## WHAT THIS TASK INVOLVES
What is needed is an exact copy of all the lines below.

## SUPPLIED DATA
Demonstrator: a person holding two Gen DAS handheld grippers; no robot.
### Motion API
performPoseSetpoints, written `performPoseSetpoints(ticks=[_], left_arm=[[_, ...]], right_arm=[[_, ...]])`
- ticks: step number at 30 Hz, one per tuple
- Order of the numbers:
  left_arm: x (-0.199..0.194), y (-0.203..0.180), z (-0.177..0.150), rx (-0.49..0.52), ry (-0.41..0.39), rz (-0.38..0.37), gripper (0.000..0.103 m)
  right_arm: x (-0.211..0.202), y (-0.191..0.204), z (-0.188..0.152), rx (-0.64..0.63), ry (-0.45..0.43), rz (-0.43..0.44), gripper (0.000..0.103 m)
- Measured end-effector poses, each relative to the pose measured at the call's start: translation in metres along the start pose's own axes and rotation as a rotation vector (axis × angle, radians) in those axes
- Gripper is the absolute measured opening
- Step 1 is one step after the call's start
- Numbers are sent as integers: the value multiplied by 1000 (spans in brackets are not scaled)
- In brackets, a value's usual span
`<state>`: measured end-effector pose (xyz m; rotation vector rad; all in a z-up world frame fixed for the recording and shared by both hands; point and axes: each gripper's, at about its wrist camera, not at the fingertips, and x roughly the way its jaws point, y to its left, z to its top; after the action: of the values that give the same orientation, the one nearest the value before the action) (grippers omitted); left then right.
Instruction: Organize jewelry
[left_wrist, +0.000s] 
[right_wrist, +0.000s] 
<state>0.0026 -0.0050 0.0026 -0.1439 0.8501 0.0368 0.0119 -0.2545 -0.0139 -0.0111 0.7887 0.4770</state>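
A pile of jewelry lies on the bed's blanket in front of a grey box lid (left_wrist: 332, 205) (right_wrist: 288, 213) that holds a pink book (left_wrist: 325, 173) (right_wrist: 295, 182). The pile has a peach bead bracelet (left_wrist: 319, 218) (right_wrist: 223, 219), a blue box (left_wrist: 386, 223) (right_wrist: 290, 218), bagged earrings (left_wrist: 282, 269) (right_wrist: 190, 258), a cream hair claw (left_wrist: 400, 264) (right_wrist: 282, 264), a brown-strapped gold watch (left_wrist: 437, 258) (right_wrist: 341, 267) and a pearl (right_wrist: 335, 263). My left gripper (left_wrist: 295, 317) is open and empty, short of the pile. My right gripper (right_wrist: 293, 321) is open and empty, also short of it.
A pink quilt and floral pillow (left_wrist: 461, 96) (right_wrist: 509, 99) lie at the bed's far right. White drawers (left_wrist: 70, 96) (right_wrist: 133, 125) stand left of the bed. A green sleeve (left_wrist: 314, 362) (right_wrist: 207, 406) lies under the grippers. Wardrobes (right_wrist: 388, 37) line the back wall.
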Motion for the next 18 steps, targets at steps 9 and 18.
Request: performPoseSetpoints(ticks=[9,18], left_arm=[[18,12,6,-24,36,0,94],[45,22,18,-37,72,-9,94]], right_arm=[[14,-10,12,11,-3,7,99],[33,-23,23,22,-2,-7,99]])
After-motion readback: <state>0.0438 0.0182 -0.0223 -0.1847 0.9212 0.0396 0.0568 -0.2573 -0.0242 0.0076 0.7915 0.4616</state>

## RESULT BELOW
Demonstrator: a person holding two Gen DAS handheld grippers; no robot.
### Motion API
performPoseSetpoints, written `performPoseSetpoints(ticks=[_], left_arm=[[_, ...]], right_arm=[[_, ...]])`
- ticks: step number at 30 Hz, one per tuple
- Order of the numbers:
  left_arm: x (-0.199..0.194), y (-0.203..0.180), z (-0.177..0.150), rx (-0.49..0.52), ry (-0.41..0.39), rz (-0.38..0.37), gripper (0.000..0.103 m)
  right_arm: x (-0.211..0.202), y (-0.191..0.204), z (-0.188..0.152), rx (-0.64..0.63), ry (-0.45..0.43), rz (-0.43..0.44), gripper (0.000..0.103 m)
- Measured end-effector poses, each relative to the pose measured at the call's start: translation in metres along the start pose's own axes and rotation as a rotation vector (axis × angle, radians) in those axes
- Gripper is the absolute measured opening
- Step 1 is one step after the call's start
- Numbers are sent as integers: the value multiplied by 1000 (spans in brackets are not scaled)
- In brackets, a value's usual span
`<state>`: measured end-effector pose (xyz m; rotation vector rad; all in a z-up world frame fixed for the recording and shared by both hands; point and axes: each gripper's, at about its wrist camera, not at the fingertips, and x roughly the way its jaws point, y to its left, z to its top; after the action: of the values that give the same orientation, the one nearest the value before the action) (grippers omitted); left then right.
Instruction: Organize jewelry
[left_wrist, +0.000s] 
[right_wrist, +0.000s] 
<state>0.0026 -0.0050 0.0026 -0.1439 0.8501 0.0368 0.0119 -0.2545 -0.0139 -0.0111 0.7887 0.4770</state>
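A pile of jewelry lies on the bed's blanket in front of a grey box lid (left_wrist: 332, 205) (right_wrist: 288, 213) that holds a pink book (left_wrist: 325, 173) (right_wrist: 295, 182). The pile has a peach bead bracelet (left_wrist: 319, 218) (right_wrist: 223, 219), a blue box (left_wrist: 386, 223) (right_wrist: 290, 218), bagged earrings (left_wrist: 282, 269) (right_wrist: 190, 258), a cream hair claw (left_wrist: 400, 264) (right_wrist: 282, 264), a brown-strapped gold watch (left_wrist: 437, 258) (right_wrist: 341, 267) and a pearl (right_wrist: 335, 263). My left gripper (left_wrist: 295, 317) is open and empty, short of the pile. My right gripper (right_wrist: 293, 321) is open and empty, also short of it.
A pink quilt and floral pillow (left_wrist: 461, 96) (right_wrist: 509, 99) lie at the bed's far right. White drawers (left_wrist: 70, 96) (right_wrist: 133, 125) stand left of the bed. A green sleeve (left_wrist: 314, 362) (right_wrist: 207, 406) lies under the grippers. Wardrobes (right_wrist: 388, 37) line the back wall.
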Motion for the next 18 steps, targets at steps 9 and 18.
Request: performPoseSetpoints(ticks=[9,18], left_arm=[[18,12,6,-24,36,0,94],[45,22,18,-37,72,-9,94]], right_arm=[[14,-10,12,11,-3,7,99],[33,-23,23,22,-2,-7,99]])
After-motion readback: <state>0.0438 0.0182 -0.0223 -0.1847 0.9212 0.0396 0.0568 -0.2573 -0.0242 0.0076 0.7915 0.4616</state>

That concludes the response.